* What you will do *
Give back the lines of the records exactly, starting at the first and ending at the one with "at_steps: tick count".

* Exercise inputs *
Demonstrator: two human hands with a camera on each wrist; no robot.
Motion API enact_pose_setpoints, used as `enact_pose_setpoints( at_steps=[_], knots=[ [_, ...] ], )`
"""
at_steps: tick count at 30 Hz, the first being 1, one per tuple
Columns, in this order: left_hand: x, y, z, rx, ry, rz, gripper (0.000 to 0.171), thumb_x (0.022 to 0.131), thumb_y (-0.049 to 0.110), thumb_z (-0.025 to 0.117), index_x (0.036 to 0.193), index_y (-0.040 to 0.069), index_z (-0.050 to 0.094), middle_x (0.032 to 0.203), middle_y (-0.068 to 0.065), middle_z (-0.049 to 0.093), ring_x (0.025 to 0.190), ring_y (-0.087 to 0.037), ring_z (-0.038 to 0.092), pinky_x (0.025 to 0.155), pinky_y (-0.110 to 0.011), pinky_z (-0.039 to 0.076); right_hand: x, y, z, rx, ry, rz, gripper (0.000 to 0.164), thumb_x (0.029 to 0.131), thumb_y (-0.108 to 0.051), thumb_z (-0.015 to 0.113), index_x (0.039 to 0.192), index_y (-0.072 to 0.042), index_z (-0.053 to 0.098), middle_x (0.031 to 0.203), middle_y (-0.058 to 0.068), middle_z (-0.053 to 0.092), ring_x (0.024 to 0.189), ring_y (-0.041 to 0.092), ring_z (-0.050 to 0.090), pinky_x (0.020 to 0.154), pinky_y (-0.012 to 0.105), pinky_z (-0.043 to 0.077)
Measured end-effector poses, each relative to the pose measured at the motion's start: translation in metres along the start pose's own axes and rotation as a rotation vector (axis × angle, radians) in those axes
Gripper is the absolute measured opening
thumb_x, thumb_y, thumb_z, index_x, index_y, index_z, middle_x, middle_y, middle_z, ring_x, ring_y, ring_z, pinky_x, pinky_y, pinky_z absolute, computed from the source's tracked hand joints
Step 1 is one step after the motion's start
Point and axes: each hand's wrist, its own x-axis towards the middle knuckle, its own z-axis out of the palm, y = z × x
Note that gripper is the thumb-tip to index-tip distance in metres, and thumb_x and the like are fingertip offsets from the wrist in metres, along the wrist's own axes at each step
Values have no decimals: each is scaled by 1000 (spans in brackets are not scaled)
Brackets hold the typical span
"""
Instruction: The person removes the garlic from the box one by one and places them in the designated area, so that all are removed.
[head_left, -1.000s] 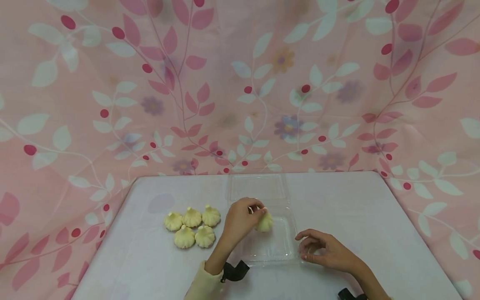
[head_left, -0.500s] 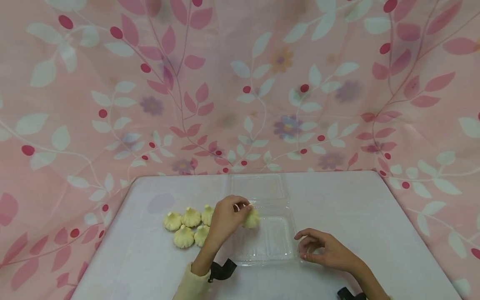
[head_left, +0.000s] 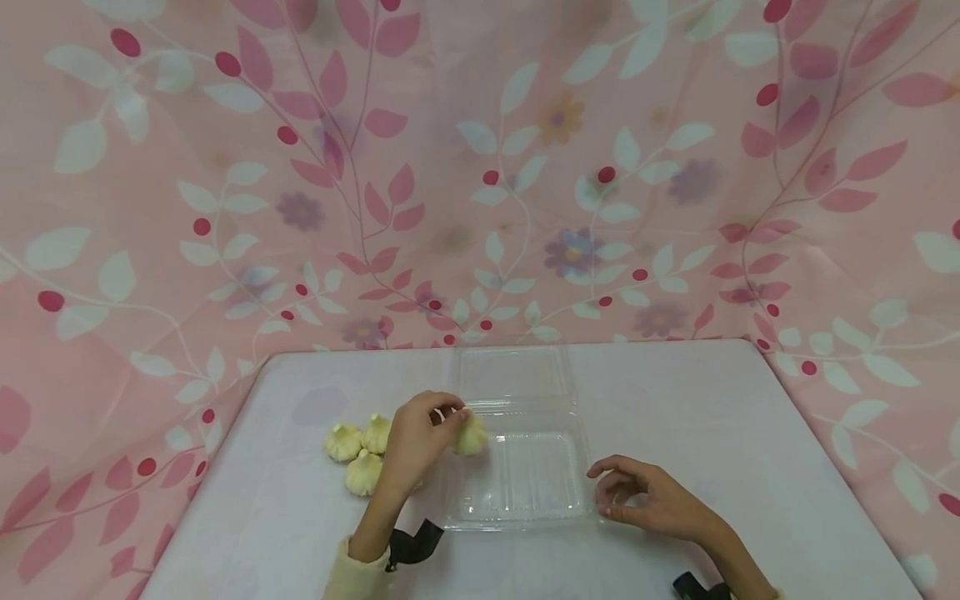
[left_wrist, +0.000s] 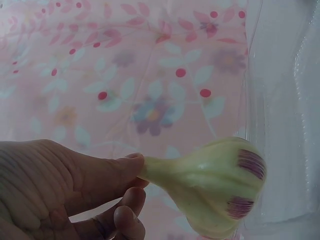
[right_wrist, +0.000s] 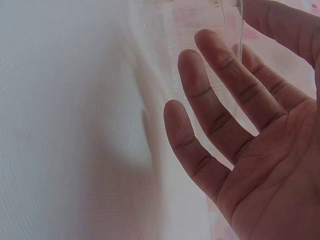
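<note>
In the head view my left hand (head_left: 417,440) pinches a garlic bulb (head_left: 470,435) by its stem, over the left edge of a clear plastic container (head_left: 517,475). The left wrist view shows the thumb and index finger on the stem of this pale bulb (left_wrist: 215,185), which has purple streaks. My right hand (head_left: 648,500) rests by the container's right side with fingers loosely bent and nothing in them. In the right wrist view its fingers (right_wrist: 210,105) spread near the clear plastic wall; whether they touch it I cannot tell.
Several more garlic bulbs (head_left: 363,472) lie on the white table (head_left: 247,517) at the left, partly hidden behind my left hand. The container's lid (head_left: 513,375) lies folded back behind its base. A pink floral cloth (head_left: 465,167) hangs beyond the table.
My left hand has moved left with the garlic bulb, from above the container's inside to its left edge, now covering some bulbs on the table. The right hand has stayed in place.
</note>
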Motion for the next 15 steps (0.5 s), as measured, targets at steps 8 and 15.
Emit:
enact_pose_setpoints(
  at_steps=[8, 15],
  knots=[
    [-2, -11, -25, 36, 48, -39, 6, 83, 11, 80, 85, 12, 75, 77, 4, 61, 69, -14, 54, 62, -29, 45, 0, 1, 0, 1, -3, -22, 41, 91, -14, 73, 125, -1, 55, 95, 10, 71, 82, 23, 68, 73, 34, 55],
    [-5, -21, -44, 67, 71, -81, 6, 83, 9, 80, 87, 10, 75, 79, -1, 62, 70, -17, 54, 58, -27, 46, -1, 1, -1, 7, -6, -21, 41, 91, -14, 73, 125, -1, 55, 95, 10, 71, 82, 23, 68, 73, 35, 55]
  ],
)
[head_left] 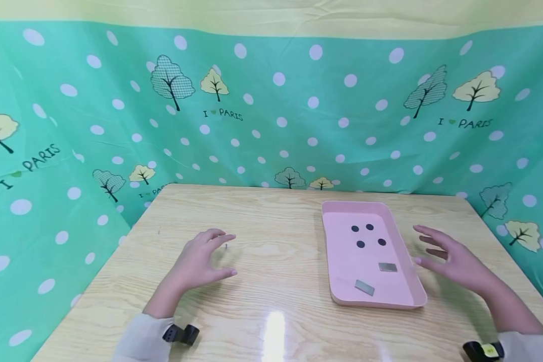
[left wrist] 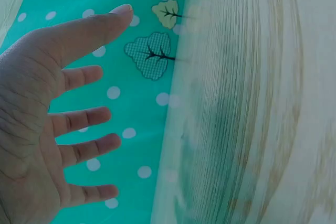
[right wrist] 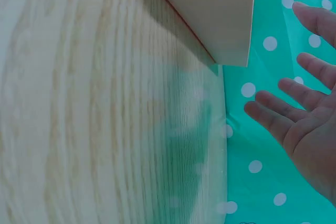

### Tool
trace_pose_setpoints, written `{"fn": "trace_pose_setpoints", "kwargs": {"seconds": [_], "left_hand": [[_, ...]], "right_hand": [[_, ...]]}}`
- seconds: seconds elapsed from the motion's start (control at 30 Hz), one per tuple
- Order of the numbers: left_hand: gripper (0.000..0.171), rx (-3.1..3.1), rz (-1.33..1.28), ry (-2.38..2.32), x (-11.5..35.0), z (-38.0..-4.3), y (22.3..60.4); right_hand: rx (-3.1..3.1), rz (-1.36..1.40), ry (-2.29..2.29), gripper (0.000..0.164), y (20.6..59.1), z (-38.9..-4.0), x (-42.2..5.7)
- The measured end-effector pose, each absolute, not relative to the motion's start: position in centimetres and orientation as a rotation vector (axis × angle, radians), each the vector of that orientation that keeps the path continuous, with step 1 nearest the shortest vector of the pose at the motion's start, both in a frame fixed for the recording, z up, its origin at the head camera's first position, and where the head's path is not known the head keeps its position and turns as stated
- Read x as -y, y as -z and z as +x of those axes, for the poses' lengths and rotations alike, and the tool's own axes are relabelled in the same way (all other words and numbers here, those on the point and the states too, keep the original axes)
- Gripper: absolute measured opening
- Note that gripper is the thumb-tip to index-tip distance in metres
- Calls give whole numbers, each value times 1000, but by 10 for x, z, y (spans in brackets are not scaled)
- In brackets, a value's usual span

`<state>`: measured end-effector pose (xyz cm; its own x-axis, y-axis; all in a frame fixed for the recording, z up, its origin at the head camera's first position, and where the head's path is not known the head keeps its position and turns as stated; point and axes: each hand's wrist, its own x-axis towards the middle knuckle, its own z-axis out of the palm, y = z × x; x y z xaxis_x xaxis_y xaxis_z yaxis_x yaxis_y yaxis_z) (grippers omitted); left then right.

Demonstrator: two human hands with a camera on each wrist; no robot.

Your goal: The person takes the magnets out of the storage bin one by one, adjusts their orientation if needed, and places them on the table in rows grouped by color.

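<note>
A shallow pink tray (head_left: pixel 346 271) lies on the right half of the wooden table. Inside it are several black discs (head_left: pixel 360 244) toward the far end and two grey metal rectangles, one (head_left: pixel 387 267) near the right wall and one (head_left: pixel 364 287) near the front. My right hand (head_left: pixel 452 261) hovers just right of the tray, fingers spread and holding nothing. On the left, my left hand (head_left: pixel 201 261) is held over the table with thumb and fingers apart, also holding nothing. In the left wrist view all its fingers show extended.
The wooden table (head_left: pixel 271 221) has a glossy light patch near its front. Behind it and at both sides hangs a green polka-dot curtain (head_left: pixel 262 100) printed with trees. A small dark mark (head_left: pixel 226 246) shows beside the left hand's fingers.
</note>
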<state>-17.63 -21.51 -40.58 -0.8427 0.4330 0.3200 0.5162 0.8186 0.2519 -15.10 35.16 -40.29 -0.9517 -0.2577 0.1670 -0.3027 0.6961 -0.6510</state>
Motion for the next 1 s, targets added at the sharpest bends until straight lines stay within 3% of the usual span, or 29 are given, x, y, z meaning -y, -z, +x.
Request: {"fn": "trace_pose_setpoints", "kwargs": {"seconds": [1.0], "left_hand": [[75, 2705, -922, 646, 173, -183, 406]], "right_hand": [[2908, 362, -1527, 70, 409, -155, -349]]}}
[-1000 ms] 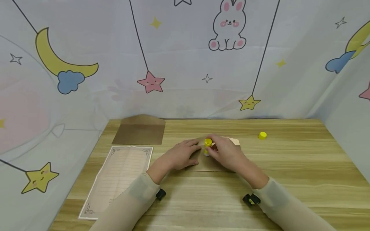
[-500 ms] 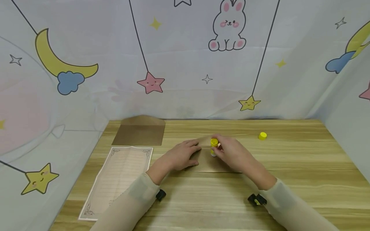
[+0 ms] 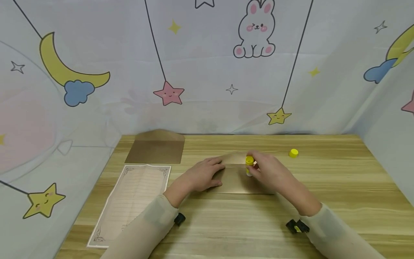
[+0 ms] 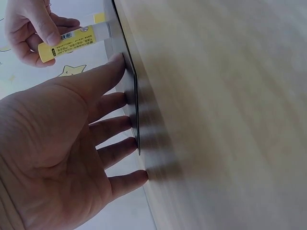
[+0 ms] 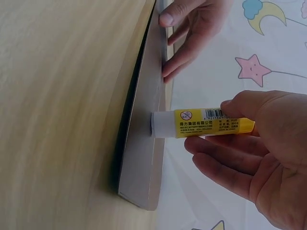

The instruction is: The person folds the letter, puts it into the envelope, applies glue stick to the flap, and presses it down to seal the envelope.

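Our left hand, fingers spread, rests on the flat brown paper envelope; our right hand pinches the yellow-and-white plastic glue stick upright against it. Too light a left press could let the stick's drag skew the envelope.

Your wood-grained desk
On it lie a lined sheet, a dark envelope just behind, a brown envelope before you, and a yellow cap.
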Tool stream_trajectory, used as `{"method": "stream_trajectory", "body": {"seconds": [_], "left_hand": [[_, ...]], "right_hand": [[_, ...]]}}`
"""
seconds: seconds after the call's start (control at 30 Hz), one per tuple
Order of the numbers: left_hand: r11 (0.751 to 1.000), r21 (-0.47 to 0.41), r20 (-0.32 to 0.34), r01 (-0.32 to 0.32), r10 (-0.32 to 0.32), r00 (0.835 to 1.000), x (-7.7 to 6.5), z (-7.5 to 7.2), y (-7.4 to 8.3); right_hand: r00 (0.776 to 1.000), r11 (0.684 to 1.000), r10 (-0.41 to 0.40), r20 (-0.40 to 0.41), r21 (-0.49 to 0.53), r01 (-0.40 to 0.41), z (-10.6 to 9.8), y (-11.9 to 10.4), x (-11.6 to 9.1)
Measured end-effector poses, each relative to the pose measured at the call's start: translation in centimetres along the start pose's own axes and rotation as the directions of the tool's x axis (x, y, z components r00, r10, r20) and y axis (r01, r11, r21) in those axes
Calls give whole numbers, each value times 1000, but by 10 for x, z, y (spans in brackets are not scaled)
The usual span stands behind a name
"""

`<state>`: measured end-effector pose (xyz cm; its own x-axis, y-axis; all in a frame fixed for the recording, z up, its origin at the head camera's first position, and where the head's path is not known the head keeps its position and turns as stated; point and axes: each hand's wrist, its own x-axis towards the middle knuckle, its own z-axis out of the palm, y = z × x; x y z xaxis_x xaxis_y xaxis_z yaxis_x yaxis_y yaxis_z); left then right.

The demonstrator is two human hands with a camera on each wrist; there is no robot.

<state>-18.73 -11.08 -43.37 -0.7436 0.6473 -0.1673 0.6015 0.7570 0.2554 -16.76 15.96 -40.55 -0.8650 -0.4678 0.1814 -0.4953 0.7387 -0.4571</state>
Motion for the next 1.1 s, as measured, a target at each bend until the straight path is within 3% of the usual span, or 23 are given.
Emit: {"method": "stream_trajectory", "body": {"seconds": [0.23, 0.6, 1.1], "left_hand": [[1000, -2, -3, -3, 3, 1000, 0, 0, 1], [1000, -4, -7, -2, 2, 1000, -1, -1, 3], [1000, 3, -4, -5, 5, 1000, -1, -2, 3]], "right_hand": [[1000, 1000, -19, -9, 4, 19, 8, -6, 4], [999, 994, -25, -29, 103, 28, 22, -13, 14], [985, 941, 130, -117, 328, -85, 11, -5, 8]]}}
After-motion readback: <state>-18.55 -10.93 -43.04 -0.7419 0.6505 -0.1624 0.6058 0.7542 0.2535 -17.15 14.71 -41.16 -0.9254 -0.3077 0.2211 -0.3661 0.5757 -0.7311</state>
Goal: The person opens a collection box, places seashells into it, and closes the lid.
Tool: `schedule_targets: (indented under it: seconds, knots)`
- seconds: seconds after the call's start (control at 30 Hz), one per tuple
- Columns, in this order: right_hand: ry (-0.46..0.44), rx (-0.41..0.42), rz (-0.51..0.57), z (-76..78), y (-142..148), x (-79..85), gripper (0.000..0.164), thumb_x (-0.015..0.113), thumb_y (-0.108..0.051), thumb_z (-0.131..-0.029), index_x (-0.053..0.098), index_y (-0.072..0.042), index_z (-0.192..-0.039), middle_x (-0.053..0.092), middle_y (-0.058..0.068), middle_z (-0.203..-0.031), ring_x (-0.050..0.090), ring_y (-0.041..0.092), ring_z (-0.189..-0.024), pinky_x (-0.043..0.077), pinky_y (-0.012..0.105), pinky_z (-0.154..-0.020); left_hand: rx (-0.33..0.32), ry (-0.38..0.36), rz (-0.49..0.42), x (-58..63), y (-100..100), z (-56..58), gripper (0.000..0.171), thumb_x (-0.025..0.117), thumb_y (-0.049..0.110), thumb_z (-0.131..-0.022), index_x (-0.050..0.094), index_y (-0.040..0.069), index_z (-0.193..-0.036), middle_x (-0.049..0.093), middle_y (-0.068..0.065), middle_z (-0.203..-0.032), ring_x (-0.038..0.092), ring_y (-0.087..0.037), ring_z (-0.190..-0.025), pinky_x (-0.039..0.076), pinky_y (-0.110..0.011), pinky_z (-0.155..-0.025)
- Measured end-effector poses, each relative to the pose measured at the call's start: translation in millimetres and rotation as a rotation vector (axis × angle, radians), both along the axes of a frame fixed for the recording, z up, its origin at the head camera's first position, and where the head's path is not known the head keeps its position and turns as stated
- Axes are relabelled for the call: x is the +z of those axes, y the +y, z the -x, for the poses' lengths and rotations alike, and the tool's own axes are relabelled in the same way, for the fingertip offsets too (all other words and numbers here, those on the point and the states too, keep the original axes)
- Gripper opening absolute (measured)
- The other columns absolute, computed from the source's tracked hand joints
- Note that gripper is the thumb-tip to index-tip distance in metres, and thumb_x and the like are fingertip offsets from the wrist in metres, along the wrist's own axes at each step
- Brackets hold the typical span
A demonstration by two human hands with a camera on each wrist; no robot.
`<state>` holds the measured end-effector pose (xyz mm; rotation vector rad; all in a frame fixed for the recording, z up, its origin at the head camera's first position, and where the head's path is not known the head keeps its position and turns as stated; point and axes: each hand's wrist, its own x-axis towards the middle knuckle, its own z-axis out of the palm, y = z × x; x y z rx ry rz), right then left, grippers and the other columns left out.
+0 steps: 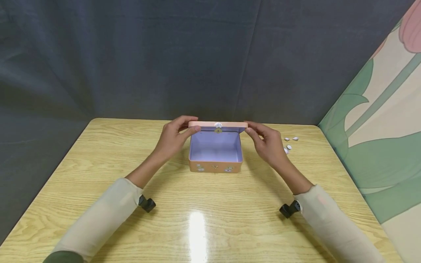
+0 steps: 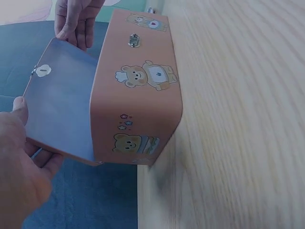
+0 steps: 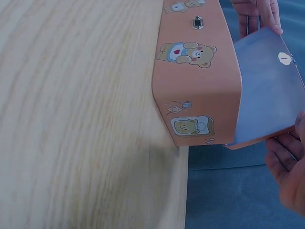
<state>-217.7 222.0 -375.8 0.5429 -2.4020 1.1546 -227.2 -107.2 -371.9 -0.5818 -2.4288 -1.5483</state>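
Observation:
An orange tin box [image 1: 204, 167] with a pale lilac inside stands near the back of the table, its hinged lid [image 1: 204, 124] raised. Teddy bear pictures decorate its outer walls, and a small metal catch [image 2: 134, 40] sits on the front wall. My left hand [image 1: 174, 137] holds the lid's left corner, thumb on the front edge and fingers behind. At the opposite corner my right hand [image 1: 268, 143] pinches the lid between thumb and fingers. A clasp plate [image 3: 284, 58] shows on the lid's inner face. Nothing is visible inside the box.
Several small white pieces [image 1: 289, 147] lie on the wooden table [image 1: 164, 219] beyond my right hand; their kind cannot be made out. A dark curtain [image 1: 164, 62] hangs behind the table. A flower-patterned panel [image 1: 388, 153] borders the right side.

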Motion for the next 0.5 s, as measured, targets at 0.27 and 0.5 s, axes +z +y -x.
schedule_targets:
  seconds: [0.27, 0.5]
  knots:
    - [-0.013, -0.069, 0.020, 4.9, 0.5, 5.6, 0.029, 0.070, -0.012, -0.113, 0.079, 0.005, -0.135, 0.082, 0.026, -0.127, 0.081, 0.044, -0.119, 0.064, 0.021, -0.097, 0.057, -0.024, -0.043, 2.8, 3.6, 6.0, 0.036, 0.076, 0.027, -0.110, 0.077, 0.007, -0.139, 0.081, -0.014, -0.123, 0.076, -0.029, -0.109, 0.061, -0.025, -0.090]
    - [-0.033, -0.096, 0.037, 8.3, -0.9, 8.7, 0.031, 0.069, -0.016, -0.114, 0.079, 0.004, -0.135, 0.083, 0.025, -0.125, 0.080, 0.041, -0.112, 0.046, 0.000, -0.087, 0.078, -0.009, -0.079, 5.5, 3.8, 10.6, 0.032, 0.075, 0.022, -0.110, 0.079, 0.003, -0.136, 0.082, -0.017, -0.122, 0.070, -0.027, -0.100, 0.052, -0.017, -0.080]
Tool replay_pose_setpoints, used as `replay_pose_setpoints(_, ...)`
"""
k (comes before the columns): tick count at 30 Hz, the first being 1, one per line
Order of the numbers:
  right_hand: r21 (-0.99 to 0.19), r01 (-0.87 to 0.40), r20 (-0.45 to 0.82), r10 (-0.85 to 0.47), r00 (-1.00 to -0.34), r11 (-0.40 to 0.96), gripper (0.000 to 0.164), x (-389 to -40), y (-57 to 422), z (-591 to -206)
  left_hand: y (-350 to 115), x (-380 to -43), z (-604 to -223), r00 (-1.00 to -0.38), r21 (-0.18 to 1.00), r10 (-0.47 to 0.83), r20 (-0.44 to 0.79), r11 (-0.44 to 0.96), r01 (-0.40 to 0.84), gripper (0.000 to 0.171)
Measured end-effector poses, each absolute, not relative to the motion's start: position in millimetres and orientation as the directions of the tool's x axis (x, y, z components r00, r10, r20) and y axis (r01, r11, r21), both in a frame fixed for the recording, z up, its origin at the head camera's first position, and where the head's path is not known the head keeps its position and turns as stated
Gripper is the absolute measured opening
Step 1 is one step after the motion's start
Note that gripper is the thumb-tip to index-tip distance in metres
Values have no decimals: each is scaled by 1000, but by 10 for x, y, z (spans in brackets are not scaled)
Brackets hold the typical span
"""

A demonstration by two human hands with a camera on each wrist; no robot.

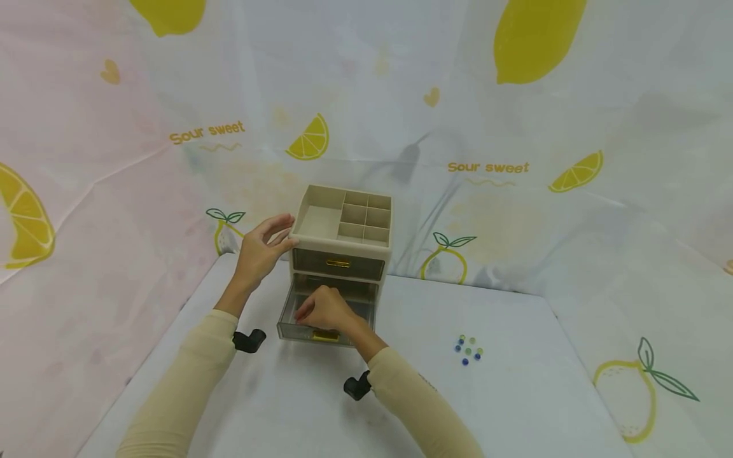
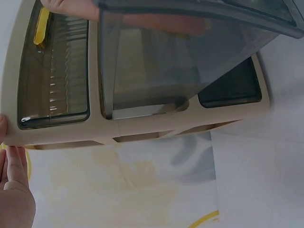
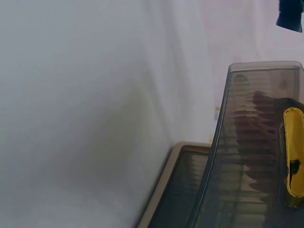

* Result for this exercise *
Demonstrator: two human hands with a camera on each wrist; no robot.
Motion API enact_pose_setpoints, used as `enact_pose_setpoints( at_steps=[_], knots=[ [_, ...] ], )`
"""
at_steps: tick count at 30 Hz, the first being 1, one per tuple

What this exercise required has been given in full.